Well I guess for starters is that such potential will be defined by an integral $$\Phi(\mathcal{C})=\int_{\mathcal{C}}\textrm{blahblahblah} d\mu$$ thus doing calculus on it will automatically be functional calculus stuff, which is a lot less straightforward than the usual calculus as the whole path have to be taken account of in order to define the potential
It basically will mean that the value of $\Phi$ will be determined by the set of points in a path in some kind of state space. I think Feymann path integrals has a similar logic
NB googling "path dependent potentials" found a bunch of interesting papers related to feymann integral stuff. I am guessing such potential is the norm in QFT
@DanielSank, how exactly do these four approaches compare in terms of success? I mean, what is, for example, the largest number of qubits set up using each method?
1) Quantum computing = processing information using quantum systems.
2) Gate model quantum computing = doing #1 by making the qubits do logic gates.
3) Quantum annealing = doing #1 by letting a quantum system fall into the ground state, measuring that state, and taking the result as the answer to a minimization problem.
Oh, so 1 is the overarching thing and then 2 and 3 are ways to do that thing. 2 is what uses things like Hadamard gates and CNOT gates, and what we've been talking about.
For quantum annealing, then, would the structure of the information processing be different? Because you don't have a gate changing the bit/qubit state?
Another approach would be to literally build a physical system with three degrees of freedom, $x$, $y$, and $z$, whose energy is given by our expression.
Then you'd just let the system fall to its low energy state and measure the values of the parameters.
Done.
However, this doesn't actually work because there can be local minima: arrangements of the system that have lower energy than other nearby arrangements, but which are not actually the lowest overall energy arrangement.
So, "annealing" is where you start the system off in some random arrangement, but at a high temperature.
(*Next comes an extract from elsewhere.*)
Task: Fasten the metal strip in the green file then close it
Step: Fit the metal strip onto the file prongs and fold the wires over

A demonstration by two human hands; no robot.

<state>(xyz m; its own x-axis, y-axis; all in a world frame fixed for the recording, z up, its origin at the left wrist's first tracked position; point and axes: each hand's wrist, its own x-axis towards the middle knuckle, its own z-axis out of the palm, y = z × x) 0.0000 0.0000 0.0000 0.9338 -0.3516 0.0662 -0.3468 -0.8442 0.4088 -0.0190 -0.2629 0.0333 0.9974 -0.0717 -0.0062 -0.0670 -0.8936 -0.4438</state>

The thermal motion causes the system to bounce around. The idea is that if the system gets stuck in a local minimum, the thermal motion should un-stuck it.
Then you slowly lower the temperature and eventually when the temperature is low enough you should be in the ground state.
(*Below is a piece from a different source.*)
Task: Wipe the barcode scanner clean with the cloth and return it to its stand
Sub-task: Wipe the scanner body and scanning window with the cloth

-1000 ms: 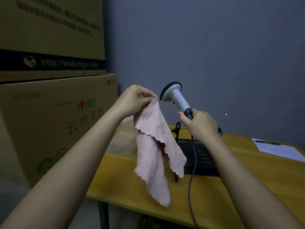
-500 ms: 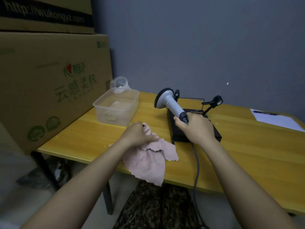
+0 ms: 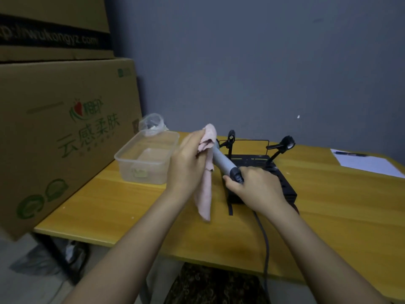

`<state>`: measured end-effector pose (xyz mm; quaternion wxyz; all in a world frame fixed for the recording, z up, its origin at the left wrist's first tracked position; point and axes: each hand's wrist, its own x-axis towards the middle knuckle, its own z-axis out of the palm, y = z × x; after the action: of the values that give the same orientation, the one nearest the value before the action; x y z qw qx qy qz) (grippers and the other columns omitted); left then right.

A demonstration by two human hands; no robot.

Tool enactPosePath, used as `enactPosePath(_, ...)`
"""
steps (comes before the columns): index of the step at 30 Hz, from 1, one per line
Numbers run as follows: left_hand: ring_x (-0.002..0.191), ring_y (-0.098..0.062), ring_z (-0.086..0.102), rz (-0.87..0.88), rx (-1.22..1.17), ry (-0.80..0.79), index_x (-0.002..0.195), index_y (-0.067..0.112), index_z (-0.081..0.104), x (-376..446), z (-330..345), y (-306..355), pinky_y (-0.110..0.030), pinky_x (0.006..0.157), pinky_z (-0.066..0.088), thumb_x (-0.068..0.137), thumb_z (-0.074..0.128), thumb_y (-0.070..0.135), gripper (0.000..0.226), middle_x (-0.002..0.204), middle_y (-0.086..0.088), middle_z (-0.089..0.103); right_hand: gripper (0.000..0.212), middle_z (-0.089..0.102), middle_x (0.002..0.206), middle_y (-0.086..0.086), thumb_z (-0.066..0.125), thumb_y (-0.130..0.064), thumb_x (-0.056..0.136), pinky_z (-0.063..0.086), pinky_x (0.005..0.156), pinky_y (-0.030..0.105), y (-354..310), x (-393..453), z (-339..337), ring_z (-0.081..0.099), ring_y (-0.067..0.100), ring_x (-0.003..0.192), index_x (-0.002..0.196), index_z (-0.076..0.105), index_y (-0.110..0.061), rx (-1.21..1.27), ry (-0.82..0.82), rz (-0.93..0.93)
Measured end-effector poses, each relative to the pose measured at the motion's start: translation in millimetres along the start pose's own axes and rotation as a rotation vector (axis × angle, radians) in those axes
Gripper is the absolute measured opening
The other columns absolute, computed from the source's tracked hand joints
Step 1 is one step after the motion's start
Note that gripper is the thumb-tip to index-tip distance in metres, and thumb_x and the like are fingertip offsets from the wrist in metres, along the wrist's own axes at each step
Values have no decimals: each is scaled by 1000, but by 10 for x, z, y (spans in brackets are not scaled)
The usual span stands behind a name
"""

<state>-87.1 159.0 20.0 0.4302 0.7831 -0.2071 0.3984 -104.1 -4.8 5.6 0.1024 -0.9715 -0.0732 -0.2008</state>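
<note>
My right hand (image 3: 256,187) grips the lower handle of the white barcode scanner (image 3: 222,161), which points up and to the left. My left hand (image 3: 186,163) presses the pink cloth (image 3: 206,189) over the scanner's head, hiding it. The rest of the cloth hangs down toward the yellow table (image 3: 339,211). The scanner's grey cable (image 3: 264,233) runs down over the table's front edge. Behind my hands sits the black stand base (image 3: 285,187) with two thin clip arms (image 3: 282,148).
A clear plastic tub (image 3: 146,159) stands left of my hands, with a crumpled clear bag (image 3: 151,123) behind it. Large cardboard boxes (image 3: 61,132) rise at the left. A sheet of paper (image 3: 368,162) with a pen lies at the far right.
My left hand lifted the cloth from the table's front edge up onto the scanner's head, which is now covered. My right hand kept its grip on the handle.
</note>
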Motion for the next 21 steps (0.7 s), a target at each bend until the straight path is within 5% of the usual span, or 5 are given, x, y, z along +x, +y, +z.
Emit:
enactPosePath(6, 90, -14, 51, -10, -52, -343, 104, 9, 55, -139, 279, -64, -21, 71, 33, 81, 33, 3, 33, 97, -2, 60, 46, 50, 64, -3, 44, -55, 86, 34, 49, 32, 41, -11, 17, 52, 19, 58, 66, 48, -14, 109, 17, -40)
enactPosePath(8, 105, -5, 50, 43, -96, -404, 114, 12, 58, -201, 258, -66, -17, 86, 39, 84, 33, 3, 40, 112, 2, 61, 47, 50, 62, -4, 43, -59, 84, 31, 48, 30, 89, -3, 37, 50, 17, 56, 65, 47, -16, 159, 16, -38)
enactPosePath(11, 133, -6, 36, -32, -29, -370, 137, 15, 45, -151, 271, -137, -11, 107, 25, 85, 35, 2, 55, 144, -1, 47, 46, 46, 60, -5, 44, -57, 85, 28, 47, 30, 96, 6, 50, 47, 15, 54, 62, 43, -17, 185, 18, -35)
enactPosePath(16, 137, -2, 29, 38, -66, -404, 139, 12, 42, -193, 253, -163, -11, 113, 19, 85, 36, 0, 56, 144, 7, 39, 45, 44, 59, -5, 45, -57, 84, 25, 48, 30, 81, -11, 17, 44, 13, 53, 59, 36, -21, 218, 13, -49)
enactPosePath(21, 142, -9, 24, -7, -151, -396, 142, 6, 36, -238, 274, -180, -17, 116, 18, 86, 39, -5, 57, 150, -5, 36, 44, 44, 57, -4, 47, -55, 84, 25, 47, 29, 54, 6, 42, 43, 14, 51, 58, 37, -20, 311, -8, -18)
This has problems too though because thermally escaping a local minimum can be slow.
etc. etc.
Now, "quantum annealing" is actually a misnomer. I'm not going to go into the exact details, but we don't actually change the temperature... we change something else.
Okay. So, what's an example of a problem that can be represented as a minimization problem? Would, say, the traveling salesman problem be a minimization problem?
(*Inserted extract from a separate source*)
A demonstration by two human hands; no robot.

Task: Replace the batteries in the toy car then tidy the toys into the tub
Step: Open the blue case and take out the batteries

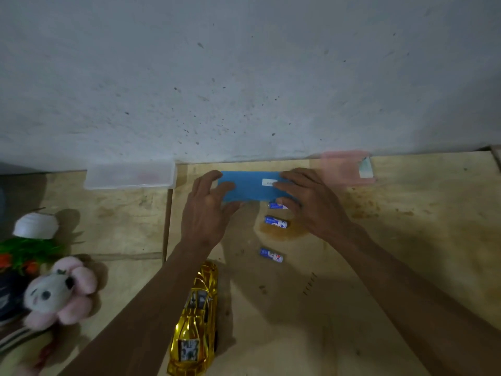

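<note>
— What's over on the left?

— A plush toy (58, 293), pink and white, lying on the counter (406, 226). Soft, light, I'd say you could squeeze it anywhere. Behind it by the wall sits a clear lidded tub (130, 176), likely thin plastic, best lifted by its two ends.

— And the car?

— The gold toy car (193, 324) lies near the front edge, under the left forearm, nobody touching it. Its shiny shell looks slick and stiff, so I'd take it across the body, not by the wheels.

— The hands?

— The left hand (207, 211) has fingers curled round the left end of a blue box (252, 187) near the wall. The right hand (311, 203) lies over its right end, fingers fairly straight on top, thumb at the near edge. The box looks rigid and light.

— Batteries?

— Three batteries (276, 221) lie loose just in front of the box, one partly under the right thumb. Small, smooth, apt to roll; pinch each at the middle.
</note>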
Anyway, the point of quantum annealing is that quantum tunneling should help your system escape local minima without having to go over the energy barriers.
They're initial idea was that maybe coherence doesn't matter much for quantum annealing, so they built a system with lots and lots of qubits, but they're all very not coherent.
@dmckee Yes, although note that MCMC may not be known to our young participant here.
@DanielSank I'm trying to figure how to explain it in a few words. I mean "step-wise random exploration of the configuration space" is accurate but perhaps not very clear.
Oh geesh. I've clicked through three times (Markov chain, stochastic process, markov property) and I still have no idea what in the universe it is talking about.
@dmckee, so it is sort of like having a function, and then picking a random x, and seeing what the y is, and then picking another random x to get another random y?
Or do I misunderstand the "under some configuration" part?
In the real problem the function depends on many variable $f = f(x,y,z,w,u,v,s,t,p,r,q,...)$ and may take quite a lot of (classical) processing to evaluate.